Audience: did they correctly implement the capabilities and did they cover all system calls?
Professor:right. Because otherwise it will become a huge problem. There are hundreds of system calls that the kernel gives you. And they are not precisely documented, so you have to carefully consider their implementation, for example, is there a way for each application to get a system call or perform some operation on an additional object that does not have a file descriptor.
After all, most Unix system callsThey were not written taking into account that everything should be managed by file descriptors. So you really have to put the whole system in order. Most importantly, the kernel must be free from errors such as buffer overflow or other memory corruption. Otherwise, you will not succeed. You just get an assembly of arbitrary code that provides full control over the computer.
Now let's talk about alternatives. In Linux, there is a thing called setcall that allows you to specify system calls that you can control. If you look closely, it looks like Capsicum , but very different from it in the sense that Capsicumtalks about specific file descriptors you can work with. And in Linux, the setcall mechanism talks about specific system calls that can be made. This is a less accurate mechanism, but this is what is available today in Linux .
It’s probably a good idea to look at your applications, figure out what the system call is doing to them, and then create a filter code that allows the application to make only these system calls. The problem is that if you have any interesting applications, this mechanism will launch “execute / open / write”, which can cause quite a lot of damage to the system.
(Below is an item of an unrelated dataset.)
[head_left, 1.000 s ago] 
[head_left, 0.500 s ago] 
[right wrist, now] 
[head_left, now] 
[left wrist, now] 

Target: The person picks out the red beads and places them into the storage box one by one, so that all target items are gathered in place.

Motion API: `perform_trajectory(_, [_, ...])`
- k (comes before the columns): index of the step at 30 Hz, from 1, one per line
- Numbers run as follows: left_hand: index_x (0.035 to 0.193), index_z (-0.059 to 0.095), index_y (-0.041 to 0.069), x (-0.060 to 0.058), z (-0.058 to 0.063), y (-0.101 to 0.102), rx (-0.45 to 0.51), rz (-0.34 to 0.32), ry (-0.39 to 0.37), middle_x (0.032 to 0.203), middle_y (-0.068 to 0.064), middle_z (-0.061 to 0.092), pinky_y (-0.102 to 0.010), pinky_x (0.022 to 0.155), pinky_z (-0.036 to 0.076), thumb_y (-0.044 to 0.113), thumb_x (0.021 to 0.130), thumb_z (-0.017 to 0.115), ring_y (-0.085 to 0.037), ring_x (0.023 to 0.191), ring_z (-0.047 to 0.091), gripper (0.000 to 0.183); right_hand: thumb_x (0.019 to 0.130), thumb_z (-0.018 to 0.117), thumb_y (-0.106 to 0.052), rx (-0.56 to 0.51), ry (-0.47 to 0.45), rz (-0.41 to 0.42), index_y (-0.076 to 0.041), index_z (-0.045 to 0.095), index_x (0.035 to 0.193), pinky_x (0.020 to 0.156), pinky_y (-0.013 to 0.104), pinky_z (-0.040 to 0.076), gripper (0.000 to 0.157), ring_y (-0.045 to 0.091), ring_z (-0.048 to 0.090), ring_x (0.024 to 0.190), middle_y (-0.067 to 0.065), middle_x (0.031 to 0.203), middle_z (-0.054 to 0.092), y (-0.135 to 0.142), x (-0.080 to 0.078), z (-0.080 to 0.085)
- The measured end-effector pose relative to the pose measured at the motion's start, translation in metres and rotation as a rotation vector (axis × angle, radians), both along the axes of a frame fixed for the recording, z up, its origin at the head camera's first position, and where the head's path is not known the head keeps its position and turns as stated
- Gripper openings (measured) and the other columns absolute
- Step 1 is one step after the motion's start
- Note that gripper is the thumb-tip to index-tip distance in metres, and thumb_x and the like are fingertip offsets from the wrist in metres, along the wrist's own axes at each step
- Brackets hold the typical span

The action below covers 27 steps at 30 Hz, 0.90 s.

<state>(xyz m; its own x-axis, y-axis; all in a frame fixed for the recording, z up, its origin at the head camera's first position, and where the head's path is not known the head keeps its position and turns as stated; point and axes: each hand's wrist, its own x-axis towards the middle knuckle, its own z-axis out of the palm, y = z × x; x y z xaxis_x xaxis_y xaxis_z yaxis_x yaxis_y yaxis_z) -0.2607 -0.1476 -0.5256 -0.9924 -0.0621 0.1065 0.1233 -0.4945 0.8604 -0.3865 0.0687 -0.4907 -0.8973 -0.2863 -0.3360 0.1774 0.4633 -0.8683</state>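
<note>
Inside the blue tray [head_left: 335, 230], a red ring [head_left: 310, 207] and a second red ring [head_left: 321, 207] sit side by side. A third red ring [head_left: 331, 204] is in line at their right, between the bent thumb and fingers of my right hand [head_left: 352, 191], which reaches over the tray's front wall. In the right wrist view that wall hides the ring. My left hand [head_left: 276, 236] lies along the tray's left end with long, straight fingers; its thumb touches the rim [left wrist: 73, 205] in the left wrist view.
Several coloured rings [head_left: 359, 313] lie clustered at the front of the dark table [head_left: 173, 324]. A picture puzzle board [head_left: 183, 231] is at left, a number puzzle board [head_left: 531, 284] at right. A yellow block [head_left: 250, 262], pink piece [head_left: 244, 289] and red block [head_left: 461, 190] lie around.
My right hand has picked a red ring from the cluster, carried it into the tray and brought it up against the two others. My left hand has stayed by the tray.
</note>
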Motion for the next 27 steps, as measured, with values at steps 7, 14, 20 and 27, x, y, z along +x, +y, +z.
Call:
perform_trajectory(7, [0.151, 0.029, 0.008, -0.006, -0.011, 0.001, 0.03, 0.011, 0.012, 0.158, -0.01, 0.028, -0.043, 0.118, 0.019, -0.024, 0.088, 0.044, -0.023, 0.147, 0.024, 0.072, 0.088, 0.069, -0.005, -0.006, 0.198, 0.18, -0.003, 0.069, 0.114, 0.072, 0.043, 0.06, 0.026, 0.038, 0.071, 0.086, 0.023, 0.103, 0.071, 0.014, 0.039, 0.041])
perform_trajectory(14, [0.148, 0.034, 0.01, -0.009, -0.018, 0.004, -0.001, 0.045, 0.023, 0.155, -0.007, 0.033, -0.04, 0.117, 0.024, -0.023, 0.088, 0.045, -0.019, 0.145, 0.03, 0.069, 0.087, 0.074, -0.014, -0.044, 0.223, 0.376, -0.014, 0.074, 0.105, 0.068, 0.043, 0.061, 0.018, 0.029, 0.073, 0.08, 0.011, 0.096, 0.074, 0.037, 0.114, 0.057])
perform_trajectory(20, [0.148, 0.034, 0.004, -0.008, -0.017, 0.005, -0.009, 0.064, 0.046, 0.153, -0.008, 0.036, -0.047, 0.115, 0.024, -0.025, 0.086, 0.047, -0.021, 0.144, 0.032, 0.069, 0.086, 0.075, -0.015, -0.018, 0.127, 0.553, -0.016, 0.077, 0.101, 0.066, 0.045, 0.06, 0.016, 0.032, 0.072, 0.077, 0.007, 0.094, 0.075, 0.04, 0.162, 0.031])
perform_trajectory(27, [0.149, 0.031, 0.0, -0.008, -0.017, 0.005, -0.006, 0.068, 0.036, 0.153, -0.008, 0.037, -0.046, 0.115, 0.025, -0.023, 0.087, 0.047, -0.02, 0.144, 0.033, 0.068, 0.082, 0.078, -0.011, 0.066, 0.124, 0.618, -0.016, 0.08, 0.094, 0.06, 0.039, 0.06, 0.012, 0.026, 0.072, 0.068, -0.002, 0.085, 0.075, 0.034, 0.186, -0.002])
That's why you need a more detailed thing like Capsicum.where you can run the process for a specific file, and not for the entire home directory.
Full version of the course is available here .
Thank you for staying with us. Do you like our articles? Want to see more interesting materials? Support us by placing an order or recommending to friends, 30% discount for Habr's users on a unique analogue of the entry-level servers that we invented for you: The whole truth about VPS (KVM) E5-2650 v4 (6 Cores) 10GB DDR4 240GB SSD 1Gbps from $ 20 or how to share the server? (Options are available with RAID1 and RAID10, up to 24 cores and up to 40GB DDR4).
3 months for free if you pay for new Dell R630 for a period of half a year - 2 x Intel Deca-Core Xeon E5-2630 v4 / 128GB DDR4 / 4x1TB HDD or 2x240GB SSD / 1Gbps 10 TB - from $ 99.33 a month , only until the end of August, order can be here.
Dell R730xd 2 times cheaper? Only we have 2 x Intel Dodeca-Core Xeon E5-2650v4 128GB DDR4 6x480GB SSD 1Gbps 100 TV from $ 249 in the Netherlands and the USA! Read about How to build an infrastructure building. class c using servers Dell R730xd E5-2650 v4 worth 9000 euros for a penny?